Regent Welcomes Puritans into the Digital Age
Those who go exploring in the John Richard Allison Library quickly find that it is full of treasures, old and new. One of the greatest of these treasures is Regent’s Puritan Books collection. Dating as far back as the late sixteenth century, these rare early editions of works by Puritan authors are true historical gems. The collection has as its nucleus an initial donation of books by J.I. Packer and James Houston.
The only problem is that these gems are not exactly user-friendly. Centuries-old paper, ink, and binding don’t thrive under frequent handling, and they certainly don’t travel well.
Thanks to the vision and commitment of a generous donor in Hong Kong, however, Regent is providing a solution. As a result of the hard work of digitization experts and Regent’s library staff, nearly 200 volumes from the Puritan Books collection are now freely available online.

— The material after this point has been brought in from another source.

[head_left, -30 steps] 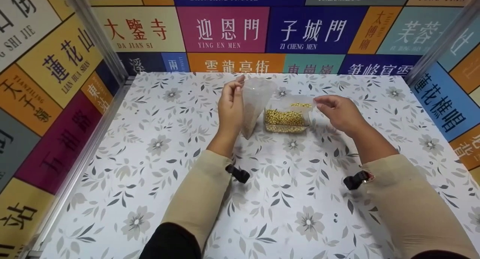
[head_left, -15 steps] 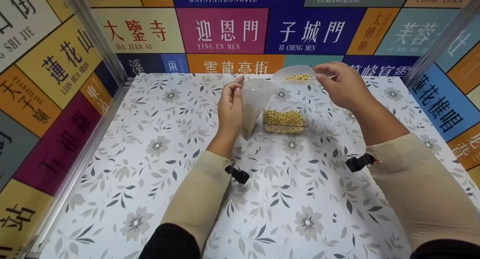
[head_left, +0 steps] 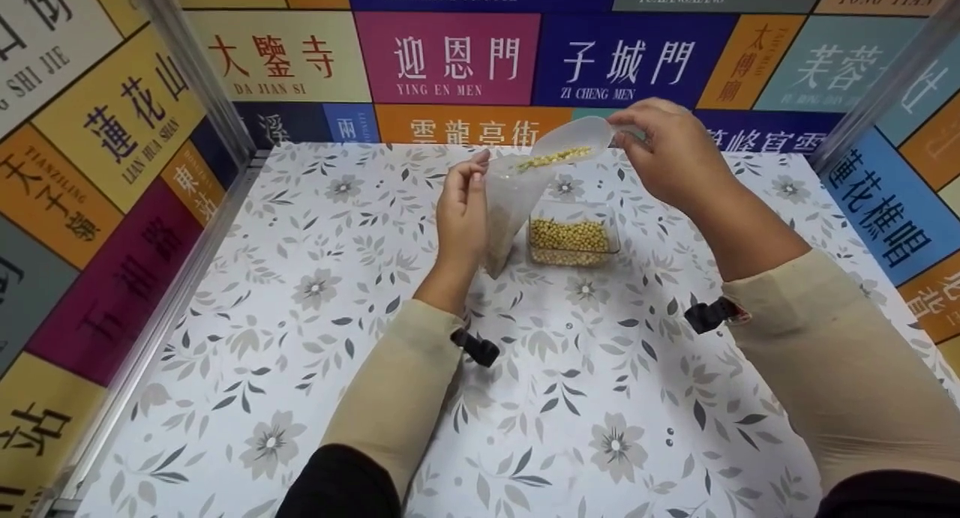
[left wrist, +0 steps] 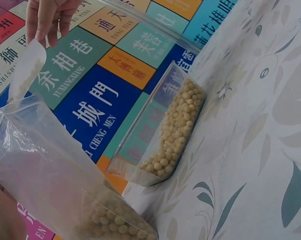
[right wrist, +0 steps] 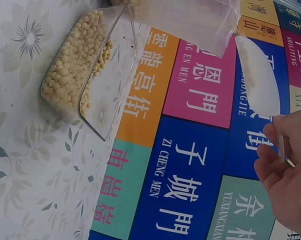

Representing the work of 79 authors ranging from the famous (Richard Baxter, John Owen, Lancelot Andrewes) to the little-known (Richard Allene, Ralph Venning), this digital collection offers students, scholars, and readers from around the globe instant access to Puritan texts that may not be accessible anywhere else. And thanks to the continued generosity of the project sponsor, the College anticipates digitizing more of the Collection in 2016.
Dr. Bruce Hindmarsh, Regent’s James Houston Professor of Spiritual Theology, gave this new tool a glowing review.
“I am increasingly making use of digital resources from around the world, resources that are making rare books and archives available to me at my desk. But we have some real treasures in our rare books at Regent that you cannot find elsewhere. I am pleased we can take some of these treasures from our Puritan collection and make them available to others for their research and edification.”
Scholars from outside the Regent community have also expressed their appreciation for this “invaluable resource.” Dr. Melissa Franklin-Harkrider, Associate Professor of History at Wheaton College, Illinois, praised the collection’s breadth and the quality of the digital format, which closely mimics the experience of turning the pages of the original book.
“I typically direct my students to Early English Books Online for primary sources, but your site far surpasses EEBO in its accessibility and clarity,” she observed. “In terms of accessibility, it is almost like reading the text itself. Features like magnification and the search tool are extremely helpful, and the program is rather nimble, allowing a scholar to read easily without long pauses for each page to load. It is a great asset to faculty, undergraduate, and graduate students who would like to undertake study of English Protestantism, sermon literature, and seventeenth-century studies.”
In light of this positive feedback, Regent is especially pleased to announce that the University of British Columbia has asked ProQuest Knowledgebase—one of the world’s foremost academic research databases—to include links to our Puritan Books collection. This will allow results from this collection to appear in searches by scholars from any institution that uses the database. According to Regent’s former Reference Librarian Richard Matiachuk, “what started out as a small project has now become part of a much larger academic community of users, which will lead researchers back to Regent College.”
In addition to aiding the work of historians and other scholars, the Puritan Books digitization project has the potential to enrich the intellectual and devotional lives of pastors and laypeople around the world. Known in their own time as subversive radicals, many Puritan preachers and writers are now regarded as outstanding figures in Christian history. Their work has had an enduring influence not only due to their contributions to the development of evangelicalism, but also due to their continued ability to speak with clarity and insight into the timeless human experience of walking with God.